WHAT TO DO:
Without the images, reproduce each line of the material exactly.

++++ RECORDED INFORMATION ++++

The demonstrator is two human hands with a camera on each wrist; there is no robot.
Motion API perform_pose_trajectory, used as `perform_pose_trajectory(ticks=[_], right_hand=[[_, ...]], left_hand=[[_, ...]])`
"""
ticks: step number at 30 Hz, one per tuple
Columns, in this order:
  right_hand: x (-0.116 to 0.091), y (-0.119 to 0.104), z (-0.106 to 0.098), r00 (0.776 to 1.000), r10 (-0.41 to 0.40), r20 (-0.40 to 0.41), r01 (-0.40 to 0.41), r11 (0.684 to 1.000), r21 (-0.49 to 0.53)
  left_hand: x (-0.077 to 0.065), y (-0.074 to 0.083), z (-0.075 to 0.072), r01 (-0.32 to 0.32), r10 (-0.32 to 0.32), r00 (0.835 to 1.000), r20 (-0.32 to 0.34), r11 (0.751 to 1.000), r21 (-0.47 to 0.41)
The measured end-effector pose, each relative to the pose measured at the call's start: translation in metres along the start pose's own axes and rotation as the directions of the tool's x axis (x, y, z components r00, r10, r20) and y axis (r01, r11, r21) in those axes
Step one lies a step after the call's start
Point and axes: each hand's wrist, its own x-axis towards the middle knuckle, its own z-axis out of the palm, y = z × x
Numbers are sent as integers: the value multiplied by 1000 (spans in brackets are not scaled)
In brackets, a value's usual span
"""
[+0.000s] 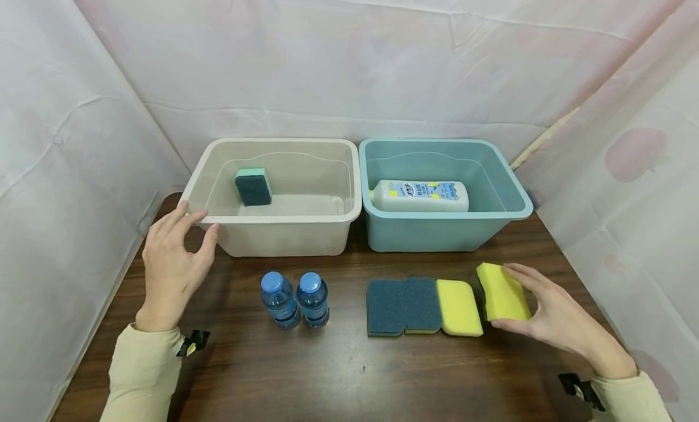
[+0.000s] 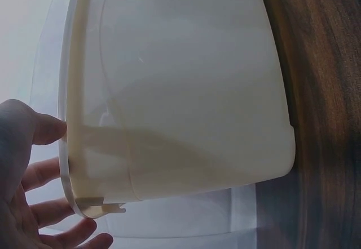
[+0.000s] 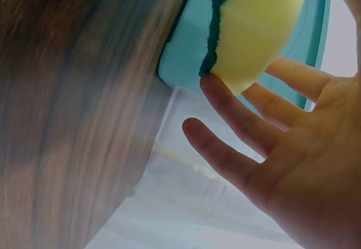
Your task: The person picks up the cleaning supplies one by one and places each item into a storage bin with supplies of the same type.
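Observation:
My right hand pinches a yellow sponge with a dark scouring side, tilted at the right end of a row. In the right wrist view the sponge sits between thumb and fingers, and two of the fingers are spread. Beside it lie another yellow sponge and two sponges with dark green sides up. At the front left corner of a beige bin, my left hand touches the rim with loosely spread fingers. A green sponge stands inside that bin.
A blue-green bin adjoins the beige one on the right, with a white bottle lying in it. Two blue-capped water bottles stand on the wooden table in front. Pale cloth walls enclose the table's back and sides.

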Motion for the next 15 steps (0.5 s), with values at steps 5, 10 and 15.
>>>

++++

OUTPUT FOR THIS EXERCISE:
The demonstrator is two human hands with a camera on each wrist; there is no robot.
Motion API perform_pose_trajectory, used as `perform_pose_trajectory(ticks=[_], right_hand=[[_, ...]], left_hand=[[_, ...]])`
"""
ticks: step number at 30 Hz, one per tuple
Columns, in this order:
  right_hand: x (-0.116 to 0.091), y (-0.119 to 0.104), z (-0.106 to 0.098), r00 (0.776 to 1.000), r10 (-0.41 to 0.40), r20 (-0.40 to 0.41), r01 (-0.40 to 0.41), r11 (0.684 to 1.000), r21 (-0.49 to 0.53)
  left_hand: x (-0.077 to 0.065), y (-0.074 to 0.083), z (-0.075 to 0.072), r01 (-0.32 to 0.32), r10 (-0.32 to 0.32), r00 (0.835 to 1.000), r20 (-0.32 to 0.34), r11 (0.751 to 1.000), r21 (-0.47 to 0.41)
The measured end-effector pose, each relative to the pose measured at the call's start: translation in metres along the start pose's own axes and rotation as the directions of the tool's x axis (x, y, z components r00, r10, r20) and y axis (r01, r11, r21) in those axes
Step one lies a step after the call's start
Point and axes: each hand's wrist, its own x-axis towards the middle knuckle, its own z-axis out of the palm, y = z × x
Numbers are sent as integers: the value multiplied by 1000 (spans in brackets are not scaled)
In brackets, a value's usual span
"""
[+0.000s] 
[+0.000s] 
[+0.000s] 
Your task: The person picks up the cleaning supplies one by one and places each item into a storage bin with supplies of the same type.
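Observation:
My right hand pinches a yellow sponge with a dark scouring side, tilted at the right end of a row. In the right wrist view the sponge sits between thumb and fingers, and two of the fingers are spread. Beside it lie another yellow sponge and two sponges with dark green sides up. At the front left corner of a beige bin, my left hand touches the rim with loosely spread fingers. A green sponge stands inside that bin.
A blue-green bin adjoins the beige one on the right, with a white bottle lying in it. Two blue-capped water bottles stand on the wooden table in front. Pale cloth walls enclose the table's back and sides.
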
Motion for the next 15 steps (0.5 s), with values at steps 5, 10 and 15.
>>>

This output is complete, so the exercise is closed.